## Dataset excerpt
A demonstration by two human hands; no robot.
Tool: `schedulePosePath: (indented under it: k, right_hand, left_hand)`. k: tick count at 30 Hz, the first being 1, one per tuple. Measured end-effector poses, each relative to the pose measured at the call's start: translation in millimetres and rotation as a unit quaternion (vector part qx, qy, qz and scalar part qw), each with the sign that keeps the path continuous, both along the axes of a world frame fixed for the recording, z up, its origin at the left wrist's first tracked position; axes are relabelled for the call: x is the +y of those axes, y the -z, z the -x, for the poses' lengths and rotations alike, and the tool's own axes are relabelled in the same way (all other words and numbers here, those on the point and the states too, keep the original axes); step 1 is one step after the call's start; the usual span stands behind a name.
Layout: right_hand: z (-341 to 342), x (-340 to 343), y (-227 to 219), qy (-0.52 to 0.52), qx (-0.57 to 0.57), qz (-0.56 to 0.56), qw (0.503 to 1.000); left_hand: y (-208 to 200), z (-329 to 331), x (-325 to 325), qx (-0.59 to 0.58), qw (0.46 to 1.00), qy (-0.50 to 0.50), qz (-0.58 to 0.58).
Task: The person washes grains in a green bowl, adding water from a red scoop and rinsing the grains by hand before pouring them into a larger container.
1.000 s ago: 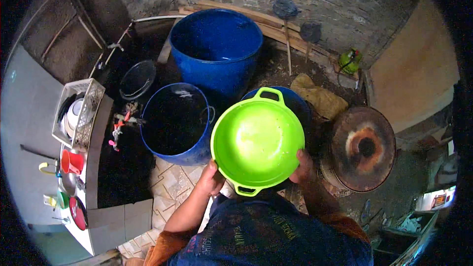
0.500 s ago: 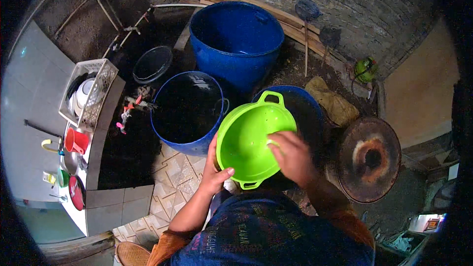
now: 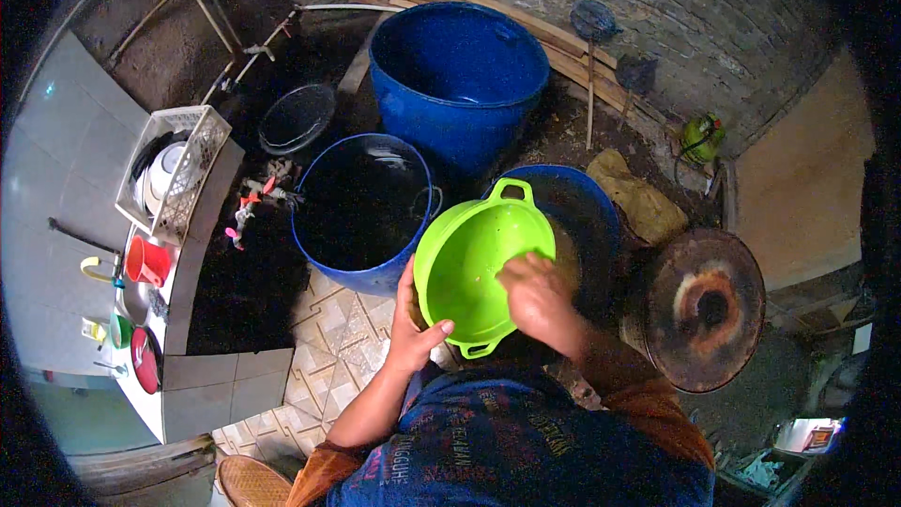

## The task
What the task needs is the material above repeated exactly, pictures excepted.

## Exercise solution
A demonstration by two human hands; no robot.
Tool: `schedulePosePath: (indented under it: k, right_hand, left_hand)`. k: tick count at 30 Hz, the first being 1, one per tuple. Measured end-effector poses, each relative to the pose measured at the call's start: translation in millimetres and rotation as a unit quaternion (vector part qx, qy, qz and scalar part qw), each with the sign that keeps the path continuous, both along the axes of a world frame fixed for the recording, z up, its origin at the left wrist's first tracked position; axes are relabelled for the call: x is the +y of those axes, y the -z, z the -x, for the poses' lengths and rotations alike, and the tool's own axes are relabelled in the same way (all other words and numbers here, those on the point and the states too, keep the original axes); step 1 is one step after the call's start; the usual span stands behind a name.
Layout: right_hand: z (-341 to 342), x (-340 to 343), y (-227 to 219), qy (-0.52 to 0.52), qx (-0.57 to 0.57), qz (-0.56 to 0.56), qw (0.503 to 1.000); left_hand: y (-208 to 200), z (-329 to 331), x (-325 to 325), qx (-0.59 to 0.58), qw (0.46 to 1.00), qy (-0.50 to 0.50), qz (-0.58 to 0.58).
Task: The person washes grains in a green bowl, adding water from a red scoop and rinsing the grains by hand before pouring them into a larger container.
1.000 s ago: 
0.500 s ago: 
now: 

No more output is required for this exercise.